With age it didn’t come — the contentment and the understanding of what love is. It took a move of God to bring me to a place of understanding about who I am and who I should want to be. I’ve come to understand why cute isn’t a goal.

I’ve come to understand what love looks like. And it isn’t pretty.

Contrary to much of what our culture teaches — cute isn’t cute. And love, of all the things misrepresented in 2017, isn’t cute when it’s real.

In the world, love looks often like something glossy and gorgeous. It’s smooth and shiny and simple and clean. It’s tied up neatly and our feelings stay firmly intact. There is no ugly crying and there’s never any snot in the epic scenes. And that is a lie.

Love? The real kind? It’s sharp-edged, raw and by the standards of the world not pretty. Much less cute. Sometimes it involves snot.

Real love holds sweaty clenched hands in delivery rooms and wipes tear-soaked faces at memorial sites.

Real love wraps an arm around you when Taps plays.

Real love keeps going when reason says to walk away.

Real love keeps hoping when reason says all is lost.

Real love looks at your mess and it rolls up its sleeves and it gets to work.

Real love knocks on the gates of hell and refuses to walk away until those too far gone come back to us.

Real love hangs on a cross.

Real love keeps on.

Real love is beautiful and holy.

Real love costs something. Ourselves.

Love is saying your vows wearing a red dress in your sister’s backyard on a Wednesday.

Love is saying your vows wearing a red dress in your sister’s backyard on a Wednesday.

And that’s often when we bail. That’s where we often feel justified in walking away. Even if it’s just in our minds.

It is impossible to grasp both love and self preservation in the same measure.

Love pays a price.
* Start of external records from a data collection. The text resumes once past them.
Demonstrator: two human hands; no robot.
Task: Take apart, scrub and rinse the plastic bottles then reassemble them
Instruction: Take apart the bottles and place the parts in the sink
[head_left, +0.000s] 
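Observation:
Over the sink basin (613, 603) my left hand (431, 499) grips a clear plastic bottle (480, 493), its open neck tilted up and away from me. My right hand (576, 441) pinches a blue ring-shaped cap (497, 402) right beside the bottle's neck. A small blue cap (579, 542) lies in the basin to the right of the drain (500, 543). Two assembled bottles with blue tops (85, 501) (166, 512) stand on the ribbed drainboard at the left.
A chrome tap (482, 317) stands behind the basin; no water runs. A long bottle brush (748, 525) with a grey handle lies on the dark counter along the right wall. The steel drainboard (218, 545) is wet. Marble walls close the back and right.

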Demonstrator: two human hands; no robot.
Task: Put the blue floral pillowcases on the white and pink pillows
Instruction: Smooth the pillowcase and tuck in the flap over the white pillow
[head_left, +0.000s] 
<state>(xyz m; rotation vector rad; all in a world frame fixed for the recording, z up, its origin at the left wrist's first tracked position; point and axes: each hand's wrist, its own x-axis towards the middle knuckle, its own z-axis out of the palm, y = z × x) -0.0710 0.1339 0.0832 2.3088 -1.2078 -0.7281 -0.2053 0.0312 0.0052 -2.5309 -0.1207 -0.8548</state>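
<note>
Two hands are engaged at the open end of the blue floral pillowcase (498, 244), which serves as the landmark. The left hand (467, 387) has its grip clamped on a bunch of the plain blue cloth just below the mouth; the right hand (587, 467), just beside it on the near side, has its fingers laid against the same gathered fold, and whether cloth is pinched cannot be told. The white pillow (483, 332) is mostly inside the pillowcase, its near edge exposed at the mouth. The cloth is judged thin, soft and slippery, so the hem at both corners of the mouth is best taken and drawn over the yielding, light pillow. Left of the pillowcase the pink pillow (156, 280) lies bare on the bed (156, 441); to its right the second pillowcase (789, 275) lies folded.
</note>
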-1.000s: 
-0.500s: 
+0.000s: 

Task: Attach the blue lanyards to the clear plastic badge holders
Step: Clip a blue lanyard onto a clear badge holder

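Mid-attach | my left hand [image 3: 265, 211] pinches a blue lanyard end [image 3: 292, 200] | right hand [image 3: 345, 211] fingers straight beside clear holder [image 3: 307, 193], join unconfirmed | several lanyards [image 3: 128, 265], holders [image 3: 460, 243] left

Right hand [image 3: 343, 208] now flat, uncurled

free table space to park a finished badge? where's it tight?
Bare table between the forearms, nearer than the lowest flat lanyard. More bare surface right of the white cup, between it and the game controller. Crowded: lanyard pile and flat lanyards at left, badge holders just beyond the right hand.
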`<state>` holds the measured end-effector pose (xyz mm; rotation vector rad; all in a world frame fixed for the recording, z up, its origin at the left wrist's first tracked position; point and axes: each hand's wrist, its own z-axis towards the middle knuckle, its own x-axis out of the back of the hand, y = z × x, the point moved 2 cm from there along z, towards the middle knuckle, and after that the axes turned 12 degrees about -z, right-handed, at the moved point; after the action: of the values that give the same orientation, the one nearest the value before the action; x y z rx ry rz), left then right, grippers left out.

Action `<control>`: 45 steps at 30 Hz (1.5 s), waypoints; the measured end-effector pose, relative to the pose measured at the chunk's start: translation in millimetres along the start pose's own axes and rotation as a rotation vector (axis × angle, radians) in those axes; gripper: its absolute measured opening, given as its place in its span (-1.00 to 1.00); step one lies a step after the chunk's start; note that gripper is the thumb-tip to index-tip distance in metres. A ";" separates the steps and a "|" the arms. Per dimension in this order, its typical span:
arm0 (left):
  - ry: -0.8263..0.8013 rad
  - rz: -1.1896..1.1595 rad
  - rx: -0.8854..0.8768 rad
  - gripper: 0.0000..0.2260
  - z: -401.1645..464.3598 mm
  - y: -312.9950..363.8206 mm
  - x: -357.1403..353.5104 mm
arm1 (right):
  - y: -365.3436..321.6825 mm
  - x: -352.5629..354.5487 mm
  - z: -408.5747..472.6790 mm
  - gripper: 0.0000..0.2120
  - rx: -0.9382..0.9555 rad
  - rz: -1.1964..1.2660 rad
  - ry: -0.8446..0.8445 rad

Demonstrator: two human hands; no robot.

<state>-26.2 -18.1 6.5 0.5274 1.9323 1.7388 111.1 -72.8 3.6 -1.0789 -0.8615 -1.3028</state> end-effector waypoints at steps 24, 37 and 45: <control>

And the price is us.

And that’s the lie that the world tells us and we often swallow whole - that we will get out of this thing called life unscathed. That we will get something out of love without giving something far greater. That a cute life made up of a series of easy events is a goal. And that love, above all, is the easiest ride of all.

No one had a greater purpose on this earth than Jesus Christ. And there’s nothing in his life that smacks of glossy, cute, easy.

Purpose pays a price.

When I think of love I’ve often thought of the light. Of sun-tinged images so golden you feel the warm. Swinging giggling children on the beach and gazing in each other’s eyes. Eyes that are beautiful and clear, whispers of all the sweet things. But, love on display is often tough to look at straight on.

Love happens in the darkness when hope is futile. Love happens when bloodshot, tear-rimmed eyes lock and refuse to look away. Love happens when you whisper you’ll stay for the war. Love happens when you hold onto hope. Love happens when you stretch out your arms to reach the hurting no matter what it costs you. Just ask Jesus.